§ **Work request**: Nothing but a verbatim copy of the data, minus the images, should be returned.

== Segment start ==

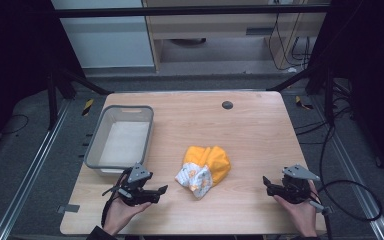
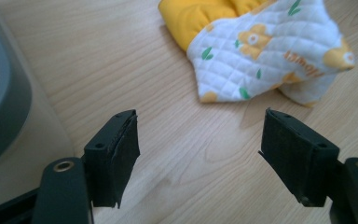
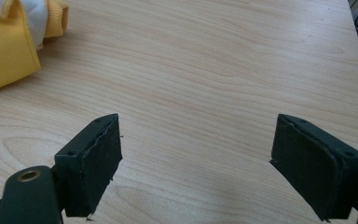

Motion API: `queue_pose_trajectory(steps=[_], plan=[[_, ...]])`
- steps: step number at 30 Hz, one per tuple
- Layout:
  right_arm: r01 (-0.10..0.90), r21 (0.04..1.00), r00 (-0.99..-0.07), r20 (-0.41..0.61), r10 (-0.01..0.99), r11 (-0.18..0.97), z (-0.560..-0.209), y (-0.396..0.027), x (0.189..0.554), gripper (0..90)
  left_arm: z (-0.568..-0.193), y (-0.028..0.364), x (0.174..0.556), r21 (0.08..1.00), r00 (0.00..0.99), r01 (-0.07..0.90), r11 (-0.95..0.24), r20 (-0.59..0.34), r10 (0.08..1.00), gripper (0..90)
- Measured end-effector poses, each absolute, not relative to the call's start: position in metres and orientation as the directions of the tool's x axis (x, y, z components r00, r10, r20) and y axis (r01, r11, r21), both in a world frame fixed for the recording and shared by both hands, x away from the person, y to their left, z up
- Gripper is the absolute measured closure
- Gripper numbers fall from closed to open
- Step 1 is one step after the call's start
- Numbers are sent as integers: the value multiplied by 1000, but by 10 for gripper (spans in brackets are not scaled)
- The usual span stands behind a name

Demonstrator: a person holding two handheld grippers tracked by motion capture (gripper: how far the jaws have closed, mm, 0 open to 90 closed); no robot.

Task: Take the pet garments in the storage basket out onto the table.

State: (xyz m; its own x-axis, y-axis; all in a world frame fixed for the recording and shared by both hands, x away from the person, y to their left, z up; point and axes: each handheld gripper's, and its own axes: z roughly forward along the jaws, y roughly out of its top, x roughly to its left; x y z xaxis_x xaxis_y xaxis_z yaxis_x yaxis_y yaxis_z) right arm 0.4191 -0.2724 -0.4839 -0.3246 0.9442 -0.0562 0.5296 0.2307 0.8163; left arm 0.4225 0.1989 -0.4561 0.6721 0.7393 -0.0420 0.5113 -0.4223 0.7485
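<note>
A crumpled yellow garment [image 1: 207,167] with a white quilted flower-print lining lies near the middle of the wooden table [image 1: 260,130]. My left gripper [image 1: 161,191] hovers low at the front left, a short way left of the cloth, jaws wide apart and empty. In the left gripper view the quilted lining [image 2: 261,51] lies just beyond the open left gripper [image 2: 200,154]. My right gripper [image 1: 266,184] rests at the front right, open, with bare wood between its jaws. In the right gripper view, the right gripper [image 3: 196,163] has the yellow fabric [image 3: 4,51] off at the upper left.
A grey plastic bin [image 1: 122,137] with a pale bottom stands on the left side of the table, just behind my left gripper; its wall [image 2: 0,107] is close in the left gripper view. A dark round grommet [image 1: 227,105] sits near the far edge.
</note>
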Motion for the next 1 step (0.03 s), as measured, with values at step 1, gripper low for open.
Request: queue_pose_trajectory(steps=[1], plan=[[529,815,-326,-62,943,236,-484,-272,419,158,-458,201,422,748,667,516,-419,-43,744,273]])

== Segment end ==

§ **Task output**:
Motion API: `queue_pose_trajectory(steps=[_], plan=[[_, ...]])`
- steps: step number at 30 Hz, one per tuple
- Layout:
  right_arm: r01 (-0.10..0.90), r21 (0.04..1.00), r00 (-0.99..-0.07), r20 (-0.41..0.61), r10 (-0.01..0.99), r11 (-0.18..0.97), z (-0.560..-0.209), y (-0.396..0.027), x (0.189..0.554), gripper (0..90)
  left_arm: z (-0.568..-0.193), y (-0.028..0.364), x (0.174..0.556), r21 (0.08..1.00), r00 (0.00..0.99), r01 (-0.07..0.90), r11 (-0.95..0.24), r20 (-0.59..0.34), r10 (0.08..1.00), gripper (0..90)
- Measured end-effector poses, each absolute, not relative to the call's start: position in metres and orientation as the directions of the tool's x axis (x, y, z components r00, r10, r20) and y axis (r01, r11, r21), both in a world frame fixed for the recording and shared by both hands, x away from the person, y to their left, z up
- Gripper is the absolute measured closure
- Gripper numbers fall from closed to open
- Step 1 is one step after the call's start
- Numbers are sent as integers: the value multiplied by 1000, but by 10 for gripper (spans in brackets are not scaled)
- The usual span stands behind a name

Demonstrator: a person holding two handheld grippers tracked by motion capture (gripper: how far the jaws have closed, mm, 0 open to 90 closed); no robot.

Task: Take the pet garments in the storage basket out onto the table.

State: (xyz m; its own x-axis, y-axis; all in a world frame fixed for the recording and shared by both hands, x away from the person, y to their left, z up; point and axes: each handheld gripper's, and its own axes: z roughly forward along the jaws, y roughly out of its top, x roughly to its left; x y z xaxis_x xaxis_y xaxis_z yaxis_x yaxis_y yaxis_z) right arm 0.4191 -0.2724 -0.4839 -0.3246 0.9442 -0.0562 0.5296 0.2307 0.8163; left arm 0.4225 0.1989 -0.4561 0.6721 0.7393 -0.0420 0.5113 -0.4223 0.7485
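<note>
A crumpled yellow garment [image 1: 207,167] with a white quilted flower-print lining lies near the middle of the wooden table [image 1: 260,130]. My left gripper [image 1: 161,191] hovers low at the front left, a short way left of the cloth, jaws wide apart and empty. In the left gripper view the quilted lining [image 2: 261,51] lies just beyond the open left gripper [image 2: 200,154]. My right gripper [image 1: 266,184] rests at the front right, open, with bare wood between its jaws. In the right gripper view, the right gripper [image 3: 196,163] has the yellow fabric [image 3: 4,51] off at the upper left.
A grey plastic bin [image 1: 122,137] with a pale bottom stands on the left side of the table, just behind my left gripper; its wall [image 2: 0,107] is close in the left gripper view. A dark round grommet [image 1: 227,105] sits near the far edge.
</note>
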Motion for the next 1 step (0.03 s), as measured, with values at step 1, gripper low for open.
Request: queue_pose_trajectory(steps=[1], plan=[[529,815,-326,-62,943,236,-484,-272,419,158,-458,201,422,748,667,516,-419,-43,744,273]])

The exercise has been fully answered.